**Required action**
Check each line of the data below for the string "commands", then report how many lines have it and nothing else.

**Information provided**
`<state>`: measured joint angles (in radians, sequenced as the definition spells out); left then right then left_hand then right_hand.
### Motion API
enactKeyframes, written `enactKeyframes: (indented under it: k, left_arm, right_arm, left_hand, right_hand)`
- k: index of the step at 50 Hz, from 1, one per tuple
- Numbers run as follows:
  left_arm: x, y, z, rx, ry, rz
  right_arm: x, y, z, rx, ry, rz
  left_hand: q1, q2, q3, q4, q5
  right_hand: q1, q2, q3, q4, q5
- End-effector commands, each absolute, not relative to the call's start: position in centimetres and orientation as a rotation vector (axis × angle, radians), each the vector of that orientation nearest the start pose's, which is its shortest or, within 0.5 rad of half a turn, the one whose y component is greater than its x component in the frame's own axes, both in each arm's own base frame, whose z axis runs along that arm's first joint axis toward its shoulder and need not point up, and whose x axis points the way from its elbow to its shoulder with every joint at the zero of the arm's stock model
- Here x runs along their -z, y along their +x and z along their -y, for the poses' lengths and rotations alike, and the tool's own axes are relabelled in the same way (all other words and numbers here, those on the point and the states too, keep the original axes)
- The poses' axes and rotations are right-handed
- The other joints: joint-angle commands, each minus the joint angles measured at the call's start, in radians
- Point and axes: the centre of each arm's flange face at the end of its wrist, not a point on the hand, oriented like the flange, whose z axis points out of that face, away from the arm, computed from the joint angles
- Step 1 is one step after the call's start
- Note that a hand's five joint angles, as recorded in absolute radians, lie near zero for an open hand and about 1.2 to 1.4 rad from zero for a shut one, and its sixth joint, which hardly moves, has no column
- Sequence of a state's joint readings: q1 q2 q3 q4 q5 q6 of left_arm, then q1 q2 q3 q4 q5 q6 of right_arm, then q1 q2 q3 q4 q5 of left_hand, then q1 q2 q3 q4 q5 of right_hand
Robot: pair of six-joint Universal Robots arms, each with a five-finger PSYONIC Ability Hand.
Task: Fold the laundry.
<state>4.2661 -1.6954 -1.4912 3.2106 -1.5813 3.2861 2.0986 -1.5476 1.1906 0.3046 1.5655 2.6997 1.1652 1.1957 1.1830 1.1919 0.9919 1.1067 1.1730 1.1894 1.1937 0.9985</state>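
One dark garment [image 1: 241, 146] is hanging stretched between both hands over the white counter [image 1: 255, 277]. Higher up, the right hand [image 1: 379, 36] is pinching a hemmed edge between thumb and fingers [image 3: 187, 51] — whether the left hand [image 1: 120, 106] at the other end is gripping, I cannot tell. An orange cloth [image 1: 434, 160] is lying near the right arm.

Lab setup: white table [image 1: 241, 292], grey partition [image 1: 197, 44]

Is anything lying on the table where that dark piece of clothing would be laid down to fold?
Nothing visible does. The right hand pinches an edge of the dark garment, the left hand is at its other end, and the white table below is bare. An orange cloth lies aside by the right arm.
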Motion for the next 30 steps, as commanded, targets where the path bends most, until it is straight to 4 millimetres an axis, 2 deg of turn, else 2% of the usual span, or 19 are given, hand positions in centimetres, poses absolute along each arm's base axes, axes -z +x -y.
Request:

**Solution to this task**
2